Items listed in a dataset
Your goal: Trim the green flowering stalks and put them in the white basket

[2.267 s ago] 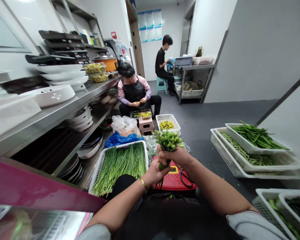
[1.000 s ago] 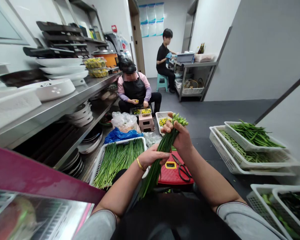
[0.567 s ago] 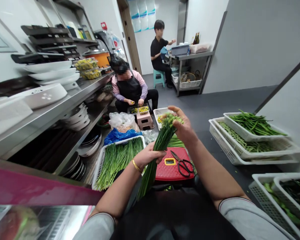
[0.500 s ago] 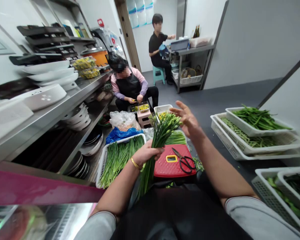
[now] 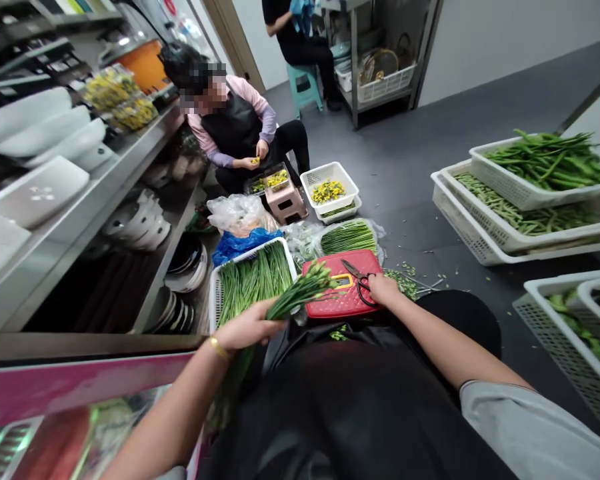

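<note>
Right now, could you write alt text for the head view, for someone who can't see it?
The left hand grips a bunch of green budded stalks; the right hand is at the handle end of scissors over a red box. Beyond the hands are a white basket of long green stalks and a seated co-worker.

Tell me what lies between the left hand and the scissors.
In the head view, the budded end of the green bunch, then part of the red case with its yellow-framed panel.
</note>
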The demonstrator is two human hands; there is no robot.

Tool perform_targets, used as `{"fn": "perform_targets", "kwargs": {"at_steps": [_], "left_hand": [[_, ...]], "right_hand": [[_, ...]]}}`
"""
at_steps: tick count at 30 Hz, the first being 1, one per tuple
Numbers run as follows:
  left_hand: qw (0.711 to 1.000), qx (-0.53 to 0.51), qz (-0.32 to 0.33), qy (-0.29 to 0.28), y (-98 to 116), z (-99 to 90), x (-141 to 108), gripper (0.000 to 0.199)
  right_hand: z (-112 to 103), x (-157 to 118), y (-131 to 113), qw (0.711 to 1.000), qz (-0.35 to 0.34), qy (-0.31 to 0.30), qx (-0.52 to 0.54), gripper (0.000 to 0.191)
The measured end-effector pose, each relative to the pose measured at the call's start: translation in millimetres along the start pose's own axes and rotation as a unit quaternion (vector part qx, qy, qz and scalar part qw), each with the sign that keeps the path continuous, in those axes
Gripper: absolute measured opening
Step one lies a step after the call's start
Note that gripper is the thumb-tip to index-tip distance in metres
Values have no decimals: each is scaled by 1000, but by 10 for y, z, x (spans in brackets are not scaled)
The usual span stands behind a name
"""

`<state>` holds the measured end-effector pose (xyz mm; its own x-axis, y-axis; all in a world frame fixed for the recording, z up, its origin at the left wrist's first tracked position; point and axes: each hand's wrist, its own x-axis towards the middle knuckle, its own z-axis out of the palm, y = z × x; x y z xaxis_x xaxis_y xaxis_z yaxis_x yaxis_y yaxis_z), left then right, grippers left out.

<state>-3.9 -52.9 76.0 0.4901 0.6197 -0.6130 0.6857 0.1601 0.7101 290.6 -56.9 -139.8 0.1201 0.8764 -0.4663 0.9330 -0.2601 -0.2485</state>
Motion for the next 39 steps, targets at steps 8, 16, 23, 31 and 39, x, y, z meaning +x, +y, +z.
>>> {"fn": "perform_targets", "kwargs": {"at_steps": [8, 16, 23, 31, 39], "left_hand": [[934, -338, 47, -106, -584, 500, 636, 47], [922, -369, 47, -104, -573, 369, 698, 35], [914, -358, 28, -190, -452, 465, 730, 28], [910, -334, -41, -240, -226, 676, 783, 52], [924, -253, -109, -265, -75, 847, 928, 63]], "right_hand": [[-151, 46, 55, 991, 2, -78, 105, 21], [-405, -1341, 215, 851, -96, -132, 499, 42], [-589, -1771, 174, 991, -60, -48, 108, 30], [-743, -1632, 118, 986, -111, -119, 18, 25], [-765, -1580, 225, 989, -122, -87, -11, 27]]}}
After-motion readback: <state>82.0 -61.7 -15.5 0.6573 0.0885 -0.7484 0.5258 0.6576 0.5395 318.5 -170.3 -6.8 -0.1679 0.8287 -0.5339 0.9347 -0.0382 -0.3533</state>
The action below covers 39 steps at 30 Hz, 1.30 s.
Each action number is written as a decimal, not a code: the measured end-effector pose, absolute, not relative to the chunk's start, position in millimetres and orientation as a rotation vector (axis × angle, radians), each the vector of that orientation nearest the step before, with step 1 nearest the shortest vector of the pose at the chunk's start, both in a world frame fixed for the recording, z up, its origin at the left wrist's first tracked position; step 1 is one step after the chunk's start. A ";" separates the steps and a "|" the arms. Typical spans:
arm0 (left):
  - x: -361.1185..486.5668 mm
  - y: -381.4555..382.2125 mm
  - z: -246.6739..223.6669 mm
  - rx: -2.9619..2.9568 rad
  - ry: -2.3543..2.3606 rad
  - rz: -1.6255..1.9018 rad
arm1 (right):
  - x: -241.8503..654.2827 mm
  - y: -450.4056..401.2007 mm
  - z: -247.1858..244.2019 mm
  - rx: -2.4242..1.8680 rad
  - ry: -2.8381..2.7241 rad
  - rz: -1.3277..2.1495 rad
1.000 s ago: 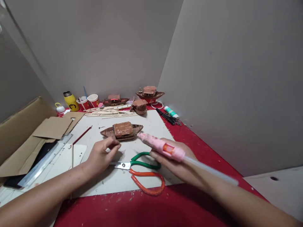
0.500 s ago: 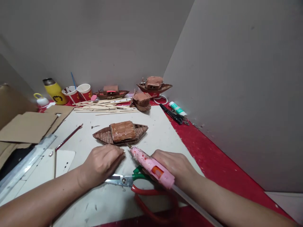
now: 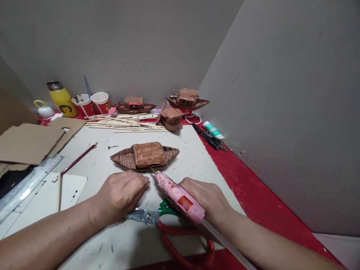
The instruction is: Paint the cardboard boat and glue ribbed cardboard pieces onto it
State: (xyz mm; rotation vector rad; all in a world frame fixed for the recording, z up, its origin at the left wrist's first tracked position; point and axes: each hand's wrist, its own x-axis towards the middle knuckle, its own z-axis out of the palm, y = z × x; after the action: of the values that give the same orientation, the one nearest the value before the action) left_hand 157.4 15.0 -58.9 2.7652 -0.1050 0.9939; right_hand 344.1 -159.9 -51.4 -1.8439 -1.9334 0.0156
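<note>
A small brown model boat [image 3: 149, 154] with an arched roof lies across the white board [image 3: 185, 142] in front of me. My right hand [image 3: 204, 193] grips a pink hot glue gun [image 3: 180, 197], a clear glue stick trailing from its rear. Its nozzle meets or nearly meets the boat's near side; I cannot tell which. Close to the hull's near left edge, my left hand [image 3: 120, 193] rests with fingers curled, hiding whatever is in them. Scissors [image 3: 146, 216] with green and red handles lie below both hands, partly covered by them.
Behind the board are thin wooden sticks [image 3: 126, 123], more model boats [image 3: 188, 98], paper cups [image 3: 100, 103] and a yellow bottle [image 3: 62, 99]. Cardboard [image 3: 30, 144], a clear ruler [image 3: 30, 187] and a dark red pencil [image 3: 78, 159] lie left. A black pen-like tool [image 3: 205, 135] and a tube [image 3: 213, 130] lie right.
The camera view has tilted slightly. The glue gun's nozzle has come closer to the boat's near side. Both hands keep nearly the same pose.
</note>
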 end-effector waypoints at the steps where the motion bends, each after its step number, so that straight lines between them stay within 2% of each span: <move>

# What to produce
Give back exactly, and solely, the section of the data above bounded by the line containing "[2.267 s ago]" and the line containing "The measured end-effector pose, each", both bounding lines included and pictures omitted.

# Answer section
[2.267 s ago] 
[1.000 s ago] 
[0.567 s ago] 
[0.500 s ago] 
[now] 

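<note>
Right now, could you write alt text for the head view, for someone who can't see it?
The left hand grips a bunch of green budded stalks; the right hand is at the handle end of scissors over a red box. Beyond the hands are a white basket of long green stalks and a seated co-worker.

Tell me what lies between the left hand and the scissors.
In the head view, the budded end of the green bunch, then part of the red case with its yellow-framed panel.
</note>
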The demonstrator is two human hands; there is no robot.

Tool perform_targets, used as `{"fn": "perform_targets", "kwargs": {"at_steps": [_], "left_hand": [[_, ...]], "right_hand": [[_, ...]]}}`
"""
at_steps: tick count at 30 Hz, the first being 1, one per tuple
Numbers run as follows:
  left_hand: qw (0.711 to 1.000), qx (-0.53 to 0.51), qz (-0.32 to 0.33), qy (-0.29 to 0.28), y (-98 to 116), z (-99 to 90), x (-141 to 108), gripper (0.000 to 0.199)
  right_hand: z (-112 to 103), x (-157 to 118), y (-131 to 113), qw (0.711 to 1.000), qz (-0.35 to 0.34), qy (-0.31 to 0.30), qx (-0.52 to 0.54), gripper (0.000 to 0.191)
The measured end-effector pose, each relative to the pose measured at the call's start: translation in millimetres along the start pose's own axes and rotation as a unit quaternion (vector part qx, qy, qz and scalar part qw), each with the sign that keeps the path continuous, in those axes

The complete answer has been presented.